It’s a great time to be a construction worker

For most people, anyway.

On a conference call earlier this month, the president of Houston-based developer Camden Property Trust described what it’s like building apartments in markets where construction is booming and skilled workers are in short supply.

“It’s a catfight to get subcontractors to fully staff at your jobs,” said D. Keith Oden. He added, “It’s hand-to-hand combat.”

The labor shortage has become so severe that the company recently started putting guards on job sites to keep its workers from being poached by competitors willing to pay more.

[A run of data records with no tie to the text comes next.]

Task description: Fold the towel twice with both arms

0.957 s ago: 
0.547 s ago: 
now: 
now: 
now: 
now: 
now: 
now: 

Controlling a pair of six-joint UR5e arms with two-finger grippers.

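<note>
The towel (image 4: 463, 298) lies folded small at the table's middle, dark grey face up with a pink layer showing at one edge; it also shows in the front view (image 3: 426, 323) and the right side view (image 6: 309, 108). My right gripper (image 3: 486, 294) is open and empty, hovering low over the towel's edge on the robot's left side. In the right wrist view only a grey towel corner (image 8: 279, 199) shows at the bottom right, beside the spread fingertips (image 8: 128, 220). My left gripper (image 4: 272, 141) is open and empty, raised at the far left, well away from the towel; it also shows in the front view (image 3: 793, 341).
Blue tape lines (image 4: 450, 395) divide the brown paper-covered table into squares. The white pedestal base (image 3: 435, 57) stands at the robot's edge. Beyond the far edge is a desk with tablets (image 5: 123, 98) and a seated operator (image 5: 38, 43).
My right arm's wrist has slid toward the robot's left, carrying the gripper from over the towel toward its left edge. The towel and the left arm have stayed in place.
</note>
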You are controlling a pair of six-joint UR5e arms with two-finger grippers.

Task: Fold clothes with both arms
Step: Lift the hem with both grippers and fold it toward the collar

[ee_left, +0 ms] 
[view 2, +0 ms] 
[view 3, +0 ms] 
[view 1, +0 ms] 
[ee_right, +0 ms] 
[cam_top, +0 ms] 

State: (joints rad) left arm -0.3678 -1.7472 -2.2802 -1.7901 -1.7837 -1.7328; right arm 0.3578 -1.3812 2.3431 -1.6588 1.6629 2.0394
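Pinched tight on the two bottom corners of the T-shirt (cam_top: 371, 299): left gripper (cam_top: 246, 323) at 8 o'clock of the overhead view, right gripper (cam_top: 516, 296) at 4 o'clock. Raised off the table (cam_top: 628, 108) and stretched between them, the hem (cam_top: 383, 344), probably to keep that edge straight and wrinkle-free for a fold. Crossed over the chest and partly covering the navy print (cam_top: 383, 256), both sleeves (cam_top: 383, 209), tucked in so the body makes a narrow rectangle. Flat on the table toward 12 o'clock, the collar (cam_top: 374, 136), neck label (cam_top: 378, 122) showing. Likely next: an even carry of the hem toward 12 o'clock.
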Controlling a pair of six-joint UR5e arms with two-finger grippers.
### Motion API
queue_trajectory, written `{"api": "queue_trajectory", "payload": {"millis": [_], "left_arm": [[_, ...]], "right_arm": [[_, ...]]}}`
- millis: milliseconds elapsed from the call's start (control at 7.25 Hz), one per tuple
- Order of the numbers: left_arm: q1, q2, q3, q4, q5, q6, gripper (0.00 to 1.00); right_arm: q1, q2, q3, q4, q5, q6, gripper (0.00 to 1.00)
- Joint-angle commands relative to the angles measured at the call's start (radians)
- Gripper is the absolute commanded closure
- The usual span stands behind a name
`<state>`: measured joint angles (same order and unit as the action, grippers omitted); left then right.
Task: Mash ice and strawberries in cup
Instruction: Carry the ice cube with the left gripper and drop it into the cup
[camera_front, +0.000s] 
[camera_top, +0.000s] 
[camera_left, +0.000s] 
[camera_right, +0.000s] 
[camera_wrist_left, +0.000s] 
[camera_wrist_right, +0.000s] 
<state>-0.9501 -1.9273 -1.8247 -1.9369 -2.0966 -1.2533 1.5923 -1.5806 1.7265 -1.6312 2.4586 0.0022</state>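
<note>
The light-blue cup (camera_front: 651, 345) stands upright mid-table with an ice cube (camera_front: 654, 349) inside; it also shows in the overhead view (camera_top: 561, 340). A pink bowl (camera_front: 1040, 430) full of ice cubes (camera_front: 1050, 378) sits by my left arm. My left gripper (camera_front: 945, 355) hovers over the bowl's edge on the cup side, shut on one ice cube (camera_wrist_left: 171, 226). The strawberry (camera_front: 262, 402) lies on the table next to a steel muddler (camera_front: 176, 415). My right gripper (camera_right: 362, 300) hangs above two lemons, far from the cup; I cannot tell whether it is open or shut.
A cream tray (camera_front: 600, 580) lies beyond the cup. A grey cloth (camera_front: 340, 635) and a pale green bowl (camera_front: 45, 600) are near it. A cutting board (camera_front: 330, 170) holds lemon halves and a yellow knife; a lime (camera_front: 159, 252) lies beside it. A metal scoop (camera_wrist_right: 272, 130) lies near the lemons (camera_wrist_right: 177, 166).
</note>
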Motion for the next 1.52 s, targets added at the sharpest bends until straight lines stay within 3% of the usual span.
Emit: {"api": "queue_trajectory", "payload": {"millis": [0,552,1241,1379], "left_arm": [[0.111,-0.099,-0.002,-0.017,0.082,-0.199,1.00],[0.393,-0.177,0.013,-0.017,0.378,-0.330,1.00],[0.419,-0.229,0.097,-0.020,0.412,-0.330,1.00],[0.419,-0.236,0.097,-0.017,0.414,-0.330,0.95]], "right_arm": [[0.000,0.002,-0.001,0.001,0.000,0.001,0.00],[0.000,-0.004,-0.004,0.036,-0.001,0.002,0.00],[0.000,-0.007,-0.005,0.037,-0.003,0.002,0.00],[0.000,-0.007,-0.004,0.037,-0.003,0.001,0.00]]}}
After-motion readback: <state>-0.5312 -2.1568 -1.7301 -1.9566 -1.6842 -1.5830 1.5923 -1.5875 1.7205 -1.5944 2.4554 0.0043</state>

“We’ve had specific instances where people would come on site and try to round up workers,” Camden’s chief executive Ric Campo said in an interview. “During the World Cup, we actually put big screens on our sites to get people to stay.”

[…]

[Pat] Kiley, principal of Kiley Advisors said licensed trades are in high demand: “electrical, mechanical, plumbers, sheet metal workers, iron workers, operating engineers, certified crane operators. These are all crafts in short supply,” he said.

Labor unions are recruiting workers.

“You’re getting people moving here from out of state like they did in the ’60s, ’70s and ’80s,” Kiley said. “The unions have brought in people.”

Ed Vargocko, business manager of the Iron Workers Local 84, said the amount of construction taking place in the Houston area is attracting workers from other parts of the country where development remains slow.

“A lot of them come from California and quite a few from Detroit,” he said.

In some cases, the shortage is evident in higher wages.

Between the first quarter of 2010 and the first quarter of 2014, the average weekly wage in the local construction industry rose 24.5 percent, Jankowski said, citing the Quarterly Census of Employment and Wages. That’s higher than the 19.9 percent boost in the overall average weekly wage here over the same period.

The wage and benefit package for millwrights will increase by 4 percent for each of the next few years, Donahou said.

“It’s a strong market out there,” he said. “Everybody’s going after the same people.”

Still, a segment of the construction worker population, mostly immigrants, is underpaid and facing other problems.

A report on the challenges facing the construction industry in Texas, released last year by the Workers Defense Project and the University of Texas, found that the state’s construction industry is characterized “by dangerous working conditions, low wages, and legal violations that hurt working families and undercut honest businesses.”

The report cited a widespread practice of payroll fraud, where more than 40 percent of construction employees were misclassified as independent subcontractors.

In such cases, employers avoid paying payroll and unemployment taxes and workers are deprived of overtime and other employment benefits.

That gives an unfair cost advantage to companies that don’t abide by employment rules, said construction veteran Stan Marek, CEO of the Marek Family of Companies.

The report cited is here. It’s yet another reason why comprehensive immigration reform is so desperately needed, and another reason why I cannot fathom how business interests can say with a straight face that they support CIR while continuing to support the politicians that oppose it. But in a state where employers can legally lie to their employees, I suppose such duplicity isn’t that surprising. Anyway, it sure would be nice if this kind of leverage for workers made its way to other industries as well. After decades of stagnant wages, we could all use it.